''[PWQ] 26 Aug 05''

'''INTRODUCTION'''

I was recently translating some ''C'' code to ''Tcl'' to test out some [tclogl] demos.

In the process I was changing the some of the constructs to 'Tclisims' but it occured to me that as programmers we sometimes get stuck in the paradigm of languages that we grew
up with ''(such as C)'' and do not make the shift to the dynamics of ''Tcl'' when writing code.

I was fixing the code for [3D polyhedra with simple tk canvas] making hidden line removal work when I decided to try and apply the dynamics of Tcl to this code to make it faster.

I have tried to leave as much of the original code untouched to so you can get real time comparisons of the speed increases but some minor tweaks were necesary to support the two modes concurrently.

A starkit of this code can be found at 
http://qs.co.nz/Tcl/3D/3display_specialised.kit .

'''INITIAL CONVERSION'''

In looking at the code We can see some undesirable constructs. These are addressed outside the main optimisation effort as they are just ''wrong''.

   1. '''return [[list ....]]'''
This is quite common and I must say that I still find myself doing this from time to time. Unlike ''C'' procs return the value of the last command executed. So when a command such as ''list'' or ''expr'' is the last one in the proc we do not need to use (and should not use) return.
I advocate using ''set x'' rather than ''return $x'' just to reinforce the practice even though there is no longer any performance penaly for the latter.

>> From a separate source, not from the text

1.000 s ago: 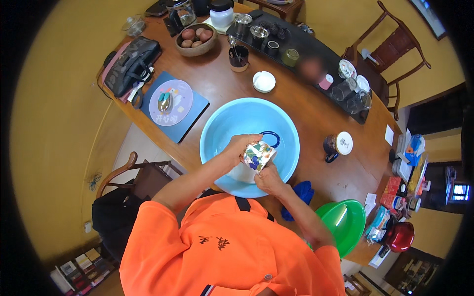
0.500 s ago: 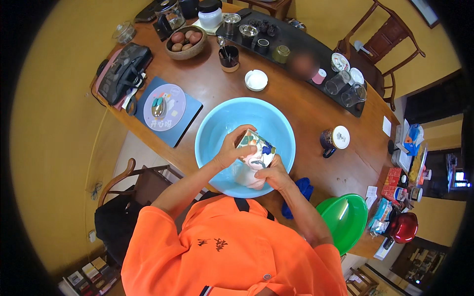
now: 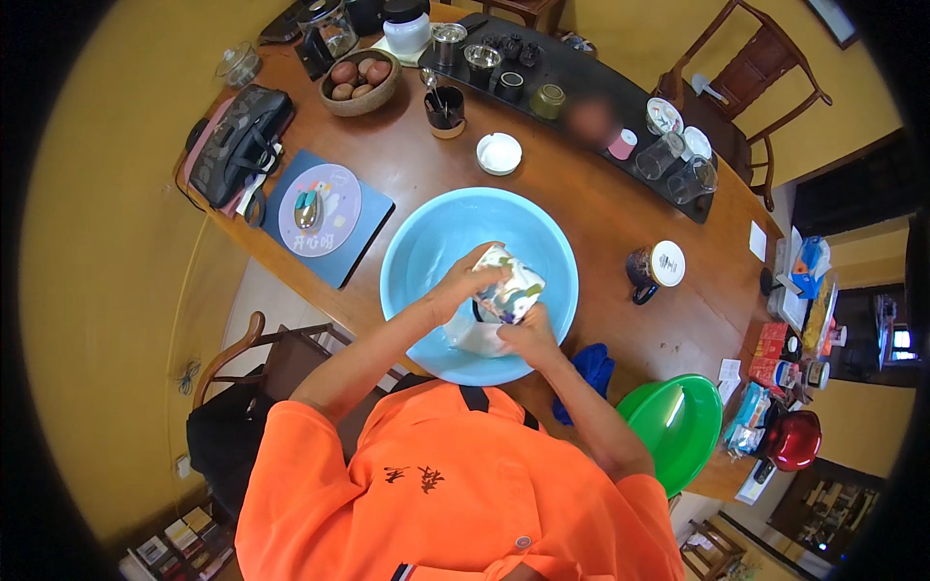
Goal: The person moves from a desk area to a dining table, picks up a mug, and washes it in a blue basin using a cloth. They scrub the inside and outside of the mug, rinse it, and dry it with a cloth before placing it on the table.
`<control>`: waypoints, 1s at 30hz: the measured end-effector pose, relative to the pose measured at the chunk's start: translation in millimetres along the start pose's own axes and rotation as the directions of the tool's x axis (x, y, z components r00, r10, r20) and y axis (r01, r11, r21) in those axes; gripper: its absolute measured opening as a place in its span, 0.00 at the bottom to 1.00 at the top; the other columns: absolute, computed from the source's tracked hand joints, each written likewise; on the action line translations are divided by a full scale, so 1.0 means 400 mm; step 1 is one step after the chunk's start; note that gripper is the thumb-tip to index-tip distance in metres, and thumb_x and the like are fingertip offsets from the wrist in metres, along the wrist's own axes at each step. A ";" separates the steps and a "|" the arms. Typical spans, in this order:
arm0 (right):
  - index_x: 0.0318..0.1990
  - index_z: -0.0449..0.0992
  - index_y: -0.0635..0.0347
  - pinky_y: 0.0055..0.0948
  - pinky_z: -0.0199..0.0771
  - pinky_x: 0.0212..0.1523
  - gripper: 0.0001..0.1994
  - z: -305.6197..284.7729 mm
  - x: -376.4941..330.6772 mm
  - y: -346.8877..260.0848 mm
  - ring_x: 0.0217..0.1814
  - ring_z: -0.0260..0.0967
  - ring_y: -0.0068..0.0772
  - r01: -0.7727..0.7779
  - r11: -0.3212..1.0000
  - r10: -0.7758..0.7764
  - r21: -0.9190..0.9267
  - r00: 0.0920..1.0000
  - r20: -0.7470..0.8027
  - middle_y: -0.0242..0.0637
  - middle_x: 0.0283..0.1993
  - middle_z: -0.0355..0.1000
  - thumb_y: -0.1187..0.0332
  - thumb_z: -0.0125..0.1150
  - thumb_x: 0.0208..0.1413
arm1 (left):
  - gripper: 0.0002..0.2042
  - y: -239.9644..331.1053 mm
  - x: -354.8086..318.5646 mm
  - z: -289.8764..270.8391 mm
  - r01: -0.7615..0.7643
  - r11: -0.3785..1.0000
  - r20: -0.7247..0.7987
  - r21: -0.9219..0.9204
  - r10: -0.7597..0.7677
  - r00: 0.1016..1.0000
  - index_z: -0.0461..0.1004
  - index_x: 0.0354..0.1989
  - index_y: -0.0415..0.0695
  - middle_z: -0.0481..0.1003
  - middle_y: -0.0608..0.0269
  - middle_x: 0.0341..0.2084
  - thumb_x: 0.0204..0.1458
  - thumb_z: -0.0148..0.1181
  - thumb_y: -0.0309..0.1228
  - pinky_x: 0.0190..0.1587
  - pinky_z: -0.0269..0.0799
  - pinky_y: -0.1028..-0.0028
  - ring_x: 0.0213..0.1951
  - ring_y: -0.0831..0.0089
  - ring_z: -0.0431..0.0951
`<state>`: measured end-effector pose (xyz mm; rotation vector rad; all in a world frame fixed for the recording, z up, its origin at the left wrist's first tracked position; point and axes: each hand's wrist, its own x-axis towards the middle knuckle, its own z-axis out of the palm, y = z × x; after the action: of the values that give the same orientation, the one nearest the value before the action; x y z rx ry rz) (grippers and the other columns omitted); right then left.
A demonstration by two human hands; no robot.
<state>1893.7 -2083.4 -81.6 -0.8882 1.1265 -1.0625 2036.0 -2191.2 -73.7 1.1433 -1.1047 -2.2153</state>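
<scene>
**Two hands holding a patterned mug over a blue basin**

The left hand closes on the upper left side of a white mug with a coloured pattern; the right hand grips it from below, together with a white cloth. The mug is tilted and held above the middle of a light blue basin, which stands on a brown wooden surface. Left of the basin lies a dark blue mat carrying a round pale disc, with a black bag beyond it. Right of the basin stands a dark mug with a white lid. A blue cloth and a green bowl sit at the lower right.
</scene>
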 end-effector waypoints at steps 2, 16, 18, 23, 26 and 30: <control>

   1. '''select ... case x : do x()'''
We sometimes get lost in the woods with the select statement because in ''C'' you need to use numeric enums in place of text strings. In the ''ReadData'' proc we simply default to sourcing the file with the same name as the switch statement test case.

   1. '''expr { ... [[expr ...]]}'''
There is generally never any need to use ''expr'' inside it'self. While we find that ''Tcl's'' readibility of infix notation is less than we would like, we have to trust that once we are inside expr we can cut loose with infix notation as we would with any other language.

   1. '''for vs foreach'''
When we have a fixed number of iterations, then creating a list of loop items is always quicker then using ''for''. When we are in a tight loop, we need to think 'foreach' rather than 'for'.


'''OPTIMISATIONS'''

We now turn to the code and look at how we can modify the existing code to increase performance.


'''Caching'''

Unlike other languages there is nothing special about the ''expr'' command. As such there is no such thing as common subexpression elimination, partial evaluation and the like.

We should be kind to the language and provide assistance where necessary.

Eg.
     set x [expr {[lindex $M 1 2] * 45}]
     set y [expr {[lindex $M 1 2] * 63}]
Could become:
     set p [lindex $M 1 2]
     set x [expr {$p * 45}]
     set y [expr {$p * 63}]
My preference:
     set x [expr {[set p [lindex $M 1 2]] * 45}]
     set y [expr {$p * 63}]

While ''lindex'' may not be much of an overhead , one only has to change the above to use ''[[averyslowproc ...]]'' and the benefit becomes self evident.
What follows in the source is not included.